Herşeyin kötü gittiği tüm ümitlerin tükendiği zor zamanlarda bile aklın ve azmin gücüyle büyük işler başarılabilir.

Akrabalar, dostlar ve arkadaşlar bile zor zamanlardan geçerken belli olur. Kötü zamanlarda atalarımızın “ iyi gün dostu” dediği kişiler bizi terkeder. Dost iyi ve kötü zamanda yanımızda olan ve duran kişilerdir. Atalarımızın dediği gibi: Allah dost eksikliği göstermesin.

DEĞİŞEN HAYAT DÜZENİ

Değişen hayat düzeni karşısında artık mutluluk kendiliğinden gelen bir durum değildir. İnsanlar kendi içinde yaşadıkları koşullara göre mutluluğu arayıp bulacaklardır.

 Mutluluk bazen para ile mal ile, bazen sade bir hayat ile, bazen kalabalıklarda bazen tek başına bir dağ başında veya su kıyısında bulunabilir. Günümüzde mutlu, huzurlu yaşamanın doğal ortamı bozulmuştur.  Mutluluk define arayıcıları gibi özel çaba ile bulunabilmektedir. Hayatı kavga veya savaş olarak gören mutluluk tadmadan yaşayan çok insan vardır.

KURT AVA ÇIKTIĞINDA

Kurt ava çıktığında ne avcının pususunu ne de doğanın acımasızlığını düşünür. Onun tek derdi aç karnını doyurmaktır.

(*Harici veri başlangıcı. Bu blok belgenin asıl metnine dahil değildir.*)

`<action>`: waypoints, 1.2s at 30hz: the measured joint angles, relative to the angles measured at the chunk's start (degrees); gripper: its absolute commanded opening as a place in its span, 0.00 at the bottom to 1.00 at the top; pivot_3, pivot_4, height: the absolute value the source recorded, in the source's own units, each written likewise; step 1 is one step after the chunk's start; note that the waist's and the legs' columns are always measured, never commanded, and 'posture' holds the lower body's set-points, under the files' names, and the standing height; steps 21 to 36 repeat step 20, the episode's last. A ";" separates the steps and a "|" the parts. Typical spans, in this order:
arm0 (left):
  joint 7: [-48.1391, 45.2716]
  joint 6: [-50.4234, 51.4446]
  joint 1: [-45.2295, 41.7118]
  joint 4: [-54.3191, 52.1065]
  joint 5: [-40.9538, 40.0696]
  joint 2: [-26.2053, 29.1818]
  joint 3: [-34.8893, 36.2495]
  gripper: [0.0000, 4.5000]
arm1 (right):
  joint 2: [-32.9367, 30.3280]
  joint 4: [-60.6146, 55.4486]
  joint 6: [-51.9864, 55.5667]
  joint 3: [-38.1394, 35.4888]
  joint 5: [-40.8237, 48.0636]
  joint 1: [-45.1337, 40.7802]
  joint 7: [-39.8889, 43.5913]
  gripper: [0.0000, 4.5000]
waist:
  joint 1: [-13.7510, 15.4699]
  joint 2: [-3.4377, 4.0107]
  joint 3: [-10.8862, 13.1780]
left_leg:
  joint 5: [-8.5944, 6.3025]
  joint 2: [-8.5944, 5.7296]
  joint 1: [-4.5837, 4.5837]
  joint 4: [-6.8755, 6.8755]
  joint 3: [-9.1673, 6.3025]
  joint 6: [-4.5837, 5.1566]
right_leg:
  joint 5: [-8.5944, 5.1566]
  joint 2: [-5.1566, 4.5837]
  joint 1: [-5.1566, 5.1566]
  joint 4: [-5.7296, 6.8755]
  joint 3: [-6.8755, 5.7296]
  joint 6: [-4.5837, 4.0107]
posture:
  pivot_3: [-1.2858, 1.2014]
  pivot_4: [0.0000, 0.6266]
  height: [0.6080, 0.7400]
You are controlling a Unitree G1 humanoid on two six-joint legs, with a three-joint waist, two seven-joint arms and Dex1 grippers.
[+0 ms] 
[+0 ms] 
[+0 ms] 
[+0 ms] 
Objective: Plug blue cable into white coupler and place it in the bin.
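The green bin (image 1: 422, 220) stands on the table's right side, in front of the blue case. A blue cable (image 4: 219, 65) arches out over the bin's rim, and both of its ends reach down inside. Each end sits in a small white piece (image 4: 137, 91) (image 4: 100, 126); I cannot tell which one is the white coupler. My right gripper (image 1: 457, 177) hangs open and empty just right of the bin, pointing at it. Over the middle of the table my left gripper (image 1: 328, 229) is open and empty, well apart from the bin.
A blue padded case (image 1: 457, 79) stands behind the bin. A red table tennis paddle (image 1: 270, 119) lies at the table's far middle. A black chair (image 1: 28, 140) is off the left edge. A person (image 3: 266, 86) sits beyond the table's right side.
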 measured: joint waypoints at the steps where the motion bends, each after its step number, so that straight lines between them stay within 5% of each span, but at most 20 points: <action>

Hayatta insanların en büyük derdi” karnını doyurmaktır”. Günümüz koşullarında insanların karnını doyurmak çok zorlaşmıştır.

Gıda üretim maliyetlerinin artması ve enflasyon insanlarda “ beslenme “ sorununa yol açmıştır. Artık bazı insanlar yeterli derecede karnını doyuramıyorlar.

Fakir ve orta kesim insanların tek derdi karnını doyurmak ve günü geçirmek, hayatta kalmaktır.

Hayat herkese kolaylıklar ve şans açıklığı versin.

BİLİYOR MUSUNUZ?

Dünyadaki en pahalı tekstil/ giyim markalarının en fakir insanların yaşadığı Bengladeş’teki atölyelerde üretildiğini; bu atölyelerde çoğunluğu kadın işçinin günlük ücretinin 2 dolar$ olduğunu, O atölyelerde çalışan işçilerin sigortalarının olmadığını ve öğle yemeğini sokak lokantalarında kendi paralarıyla yediklerini ama hayatlarından şikayet etmediklerini biliyor musunuz?

Sağlıklı ve huzurlu günlerimiz olsun.